YOUR ASSIGNMENT ::
Looking at the entries below, state how many lines contain the word "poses". Give the number alone.

SUPPLIED DATA ::
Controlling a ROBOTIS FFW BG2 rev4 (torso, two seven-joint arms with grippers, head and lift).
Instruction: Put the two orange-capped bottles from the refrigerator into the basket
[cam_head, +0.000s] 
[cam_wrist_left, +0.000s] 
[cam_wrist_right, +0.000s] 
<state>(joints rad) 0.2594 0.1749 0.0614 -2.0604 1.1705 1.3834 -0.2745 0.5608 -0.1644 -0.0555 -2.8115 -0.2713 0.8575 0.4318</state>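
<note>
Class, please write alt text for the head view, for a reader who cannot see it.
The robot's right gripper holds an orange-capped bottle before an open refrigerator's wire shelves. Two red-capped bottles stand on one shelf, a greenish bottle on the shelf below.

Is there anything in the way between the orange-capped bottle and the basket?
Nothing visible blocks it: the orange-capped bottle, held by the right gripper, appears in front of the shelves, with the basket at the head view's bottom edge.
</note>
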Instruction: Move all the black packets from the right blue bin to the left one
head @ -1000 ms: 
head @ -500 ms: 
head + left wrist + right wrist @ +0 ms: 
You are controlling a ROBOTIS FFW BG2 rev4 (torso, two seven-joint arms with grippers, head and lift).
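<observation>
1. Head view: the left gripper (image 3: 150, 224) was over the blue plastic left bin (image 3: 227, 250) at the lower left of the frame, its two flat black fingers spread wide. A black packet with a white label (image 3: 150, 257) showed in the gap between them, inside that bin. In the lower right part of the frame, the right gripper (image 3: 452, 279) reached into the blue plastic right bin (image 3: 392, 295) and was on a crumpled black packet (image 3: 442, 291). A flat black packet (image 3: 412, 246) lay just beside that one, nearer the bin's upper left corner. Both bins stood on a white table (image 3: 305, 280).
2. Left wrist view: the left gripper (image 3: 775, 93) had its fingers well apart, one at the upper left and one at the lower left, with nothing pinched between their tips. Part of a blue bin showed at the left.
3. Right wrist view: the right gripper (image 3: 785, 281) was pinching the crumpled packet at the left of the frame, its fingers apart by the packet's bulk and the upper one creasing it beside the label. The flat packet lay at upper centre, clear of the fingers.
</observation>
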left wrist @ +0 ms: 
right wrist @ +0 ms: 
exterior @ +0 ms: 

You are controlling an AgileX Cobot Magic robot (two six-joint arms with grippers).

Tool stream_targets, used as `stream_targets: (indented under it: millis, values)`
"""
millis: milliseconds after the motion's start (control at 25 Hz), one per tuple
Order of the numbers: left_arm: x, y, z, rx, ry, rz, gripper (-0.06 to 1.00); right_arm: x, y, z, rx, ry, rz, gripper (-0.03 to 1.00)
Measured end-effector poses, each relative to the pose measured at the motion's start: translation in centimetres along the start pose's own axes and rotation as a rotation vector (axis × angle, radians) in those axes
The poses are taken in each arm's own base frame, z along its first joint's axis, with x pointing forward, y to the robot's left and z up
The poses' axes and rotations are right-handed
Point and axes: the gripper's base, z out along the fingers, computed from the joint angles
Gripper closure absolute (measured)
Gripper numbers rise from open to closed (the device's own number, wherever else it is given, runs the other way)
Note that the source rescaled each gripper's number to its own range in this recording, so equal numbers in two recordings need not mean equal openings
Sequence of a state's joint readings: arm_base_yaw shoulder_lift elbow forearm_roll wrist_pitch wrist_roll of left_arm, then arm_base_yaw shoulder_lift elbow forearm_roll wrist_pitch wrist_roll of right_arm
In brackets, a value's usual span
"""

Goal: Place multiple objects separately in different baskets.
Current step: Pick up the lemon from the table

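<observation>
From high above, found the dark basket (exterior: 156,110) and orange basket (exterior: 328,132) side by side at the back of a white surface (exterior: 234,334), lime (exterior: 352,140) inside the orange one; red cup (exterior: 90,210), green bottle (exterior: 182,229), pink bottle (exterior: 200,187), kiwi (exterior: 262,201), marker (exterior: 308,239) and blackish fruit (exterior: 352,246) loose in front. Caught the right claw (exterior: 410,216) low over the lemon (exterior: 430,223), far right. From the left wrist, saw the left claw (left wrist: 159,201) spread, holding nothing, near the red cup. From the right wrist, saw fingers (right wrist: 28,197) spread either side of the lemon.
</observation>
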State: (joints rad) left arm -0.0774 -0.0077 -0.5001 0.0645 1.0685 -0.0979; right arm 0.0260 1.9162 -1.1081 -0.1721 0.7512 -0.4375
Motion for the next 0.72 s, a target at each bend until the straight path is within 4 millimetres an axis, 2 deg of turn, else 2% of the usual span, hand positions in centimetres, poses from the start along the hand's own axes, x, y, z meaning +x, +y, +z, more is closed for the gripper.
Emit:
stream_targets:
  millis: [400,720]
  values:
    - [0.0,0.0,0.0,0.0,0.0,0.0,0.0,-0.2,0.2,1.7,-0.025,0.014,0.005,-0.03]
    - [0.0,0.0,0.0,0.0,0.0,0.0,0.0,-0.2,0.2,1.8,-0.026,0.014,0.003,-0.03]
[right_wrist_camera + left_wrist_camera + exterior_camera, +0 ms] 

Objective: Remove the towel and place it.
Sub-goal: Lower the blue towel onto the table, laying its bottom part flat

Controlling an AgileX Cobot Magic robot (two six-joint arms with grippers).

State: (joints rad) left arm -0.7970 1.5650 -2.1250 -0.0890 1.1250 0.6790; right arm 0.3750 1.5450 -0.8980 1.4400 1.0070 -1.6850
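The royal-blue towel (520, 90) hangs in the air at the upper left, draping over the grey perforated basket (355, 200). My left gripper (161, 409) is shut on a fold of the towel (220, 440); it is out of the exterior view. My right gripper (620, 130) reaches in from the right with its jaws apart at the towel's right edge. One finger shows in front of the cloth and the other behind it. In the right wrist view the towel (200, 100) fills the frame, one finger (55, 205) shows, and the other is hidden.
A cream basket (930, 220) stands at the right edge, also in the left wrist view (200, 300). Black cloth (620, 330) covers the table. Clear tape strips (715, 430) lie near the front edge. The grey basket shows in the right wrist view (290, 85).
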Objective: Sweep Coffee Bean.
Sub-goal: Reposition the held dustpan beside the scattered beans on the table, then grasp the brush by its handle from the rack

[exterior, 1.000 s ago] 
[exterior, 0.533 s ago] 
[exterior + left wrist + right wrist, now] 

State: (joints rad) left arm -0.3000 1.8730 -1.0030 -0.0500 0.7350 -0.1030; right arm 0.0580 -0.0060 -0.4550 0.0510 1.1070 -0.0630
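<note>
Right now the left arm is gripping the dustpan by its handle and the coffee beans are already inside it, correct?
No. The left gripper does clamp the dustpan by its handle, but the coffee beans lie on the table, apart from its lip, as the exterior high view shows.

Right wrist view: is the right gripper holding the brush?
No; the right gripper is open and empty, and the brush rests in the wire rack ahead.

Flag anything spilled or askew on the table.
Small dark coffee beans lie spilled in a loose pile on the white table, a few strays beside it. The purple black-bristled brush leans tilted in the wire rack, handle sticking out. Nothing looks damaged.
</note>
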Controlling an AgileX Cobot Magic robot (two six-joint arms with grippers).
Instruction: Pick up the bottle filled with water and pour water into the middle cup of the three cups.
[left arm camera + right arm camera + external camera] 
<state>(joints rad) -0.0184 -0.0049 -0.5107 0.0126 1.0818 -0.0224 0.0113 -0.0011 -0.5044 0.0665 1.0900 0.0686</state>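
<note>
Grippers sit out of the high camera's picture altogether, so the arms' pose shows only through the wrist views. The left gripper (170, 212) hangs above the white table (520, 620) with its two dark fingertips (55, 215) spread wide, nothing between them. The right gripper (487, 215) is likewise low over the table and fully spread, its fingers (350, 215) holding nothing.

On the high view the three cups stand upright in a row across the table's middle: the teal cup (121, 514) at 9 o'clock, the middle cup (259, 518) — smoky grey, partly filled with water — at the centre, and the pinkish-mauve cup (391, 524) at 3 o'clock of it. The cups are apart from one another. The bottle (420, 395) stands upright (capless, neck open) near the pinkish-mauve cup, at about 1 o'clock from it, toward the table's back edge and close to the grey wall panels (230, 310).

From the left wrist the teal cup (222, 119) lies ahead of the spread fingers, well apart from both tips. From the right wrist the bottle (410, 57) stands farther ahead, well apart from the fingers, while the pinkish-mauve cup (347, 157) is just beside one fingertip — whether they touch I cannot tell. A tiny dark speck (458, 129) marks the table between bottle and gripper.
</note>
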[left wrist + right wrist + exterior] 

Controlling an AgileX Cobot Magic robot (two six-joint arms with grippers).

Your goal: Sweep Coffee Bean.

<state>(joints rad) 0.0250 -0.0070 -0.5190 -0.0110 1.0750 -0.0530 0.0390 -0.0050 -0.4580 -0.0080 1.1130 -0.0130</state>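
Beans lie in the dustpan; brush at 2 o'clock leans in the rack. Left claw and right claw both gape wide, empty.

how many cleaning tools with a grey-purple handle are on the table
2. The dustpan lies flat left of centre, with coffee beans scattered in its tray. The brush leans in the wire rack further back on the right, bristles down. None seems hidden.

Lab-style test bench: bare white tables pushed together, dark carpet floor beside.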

RESPONSE ::
4